Disk fill runs but the target container's ephemeral-storage usage does not increase
The most common causes are: TARGET_CONTAINER does not match any container in the pod spec, the container has readOnlyRootFilesystem set to true, or the writable layer is too small to register a measurable change. Verify the container name with kubectl get pod <name> -o jsonpath='{.spec.containers[*].name}', check the container's securityContext, and consider using FS fill with a writable mount path instead.
Pod was evicted but the workload's replica count did not recover
The replacement pod is failing to schedule.
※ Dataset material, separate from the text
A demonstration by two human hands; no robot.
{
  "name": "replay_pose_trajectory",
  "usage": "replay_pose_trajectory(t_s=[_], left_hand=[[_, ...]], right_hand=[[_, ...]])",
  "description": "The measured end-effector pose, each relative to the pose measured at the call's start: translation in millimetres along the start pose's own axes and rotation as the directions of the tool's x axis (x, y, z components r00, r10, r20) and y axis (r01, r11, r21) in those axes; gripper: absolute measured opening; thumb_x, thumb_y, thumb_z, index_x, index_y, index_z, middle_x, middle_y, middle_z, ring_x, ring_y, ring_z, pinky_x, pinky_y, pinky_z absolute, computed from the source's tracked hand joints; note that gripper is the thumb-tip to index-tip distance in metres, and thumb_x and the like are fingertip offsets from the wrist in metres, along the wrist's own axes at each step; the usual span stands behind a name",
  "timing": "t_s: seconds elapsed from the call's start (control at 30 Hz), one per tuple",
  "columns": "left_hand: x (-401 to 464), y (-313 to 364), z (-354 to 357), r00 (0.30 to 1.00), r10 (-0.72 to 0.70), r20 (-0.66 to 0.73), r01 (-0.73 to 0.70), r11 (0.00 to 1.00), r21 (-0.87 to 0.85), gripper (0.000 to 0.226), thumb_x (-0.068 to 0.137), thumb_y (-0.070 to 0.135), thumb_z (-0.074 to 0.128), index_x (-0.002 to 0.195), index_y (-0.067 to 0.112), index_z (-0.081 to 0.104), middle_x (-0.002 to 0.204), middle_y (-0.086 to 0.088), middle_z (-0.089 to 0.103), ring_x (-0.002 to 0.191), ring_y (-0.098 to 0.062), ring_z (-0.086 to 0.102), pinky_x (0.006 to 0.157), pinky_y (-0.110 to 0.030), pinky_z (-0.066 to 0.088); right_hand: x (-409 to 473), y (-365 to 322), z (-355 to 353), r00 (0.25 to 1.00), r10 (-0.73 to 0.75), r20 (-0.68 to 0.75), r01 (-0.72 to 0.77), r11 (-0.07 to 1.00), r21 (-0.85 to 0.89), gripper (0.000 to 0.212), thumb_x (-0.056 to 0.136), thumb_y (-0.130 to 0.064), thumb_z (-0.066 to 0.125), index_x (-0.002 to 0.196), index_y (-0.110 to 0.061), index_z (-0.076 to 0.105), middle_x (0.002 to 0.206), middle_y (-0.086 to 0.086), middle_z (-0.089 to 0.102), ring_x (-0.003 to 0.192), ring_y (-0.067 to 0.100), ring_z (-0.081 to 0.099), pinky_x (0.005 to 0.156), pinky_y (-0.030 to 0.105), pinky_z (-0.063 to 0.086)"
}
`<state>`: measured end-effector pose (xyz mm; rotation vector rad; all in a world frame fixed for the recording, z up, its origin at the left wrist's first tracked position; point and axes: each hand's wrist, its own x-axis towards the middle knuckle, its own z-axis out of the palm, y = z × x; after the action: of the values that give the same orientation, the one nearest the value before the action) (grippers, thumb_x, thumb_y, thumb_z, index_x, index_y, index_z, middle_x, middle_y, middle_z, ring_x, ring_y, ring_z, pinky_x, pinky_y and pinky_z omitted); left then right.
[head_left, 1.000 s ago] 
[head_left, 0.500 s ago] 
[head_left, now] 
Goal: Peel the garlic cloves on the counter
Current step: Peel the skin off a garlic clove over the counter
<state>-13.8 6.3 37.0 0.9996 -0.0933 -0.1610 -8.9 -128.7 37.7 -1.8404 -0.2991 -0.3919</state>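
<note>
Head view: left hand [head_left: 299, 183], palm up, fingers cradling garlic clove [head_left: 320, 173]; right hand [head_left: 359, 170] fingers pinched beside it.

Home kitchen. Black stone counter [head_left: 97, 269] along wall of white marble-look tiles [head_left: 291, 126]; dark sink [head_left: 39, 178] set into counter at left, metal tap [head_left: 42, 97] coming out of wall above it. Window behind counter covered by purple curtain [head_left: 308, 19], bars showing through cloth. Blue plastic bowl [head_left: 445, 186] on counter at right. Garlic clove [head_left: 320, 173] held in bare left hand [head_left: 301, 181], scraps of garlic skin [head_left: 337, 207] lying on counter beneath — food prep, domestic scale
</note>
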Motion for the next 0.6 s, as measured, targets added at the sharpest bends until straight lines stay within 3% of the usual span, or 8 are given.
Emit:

Run kubectl describe pod -n <namespace> <new-pod-name> for the message. Common causes: every node is under DiskPressure (the fault filled too aggressively), insufficient CPU or memory available cluster-wide, or PV topology constraints. Lower FILL_PERCENTAGE so the fault stays under the limit, or add cluster capacity.
Connection to container runtime fails for disk-fill in Harness Chaos Engineering
The default SOCKET_PATH is /run/containerd/containerd.sock. If your nodes use Docker, set CONTAINER_RUNTIME=docker and SOCKET_PATH=/var/run/docker.sock. For CRI-O, set CONTAINER_RUNTIME=crio and SOCKET_PATH=/var/run/crio/crio.sock. Confirm the path by SSHing to the node and running ls -l on each candidate socket file.
Related faults
- FS fill: Write a specific size of data to a specific path inside the container, useful for filling mounted volumes or non-root paths.
- Pod CPU hog and Pod memory hog: Apply CPU or memory pressure on the target container.
- Node I/O stress: Drive disk I/O at the node level rather than against a single container.
- Common pod fault tunables: Shared environment variables for selecting target pods and workloads.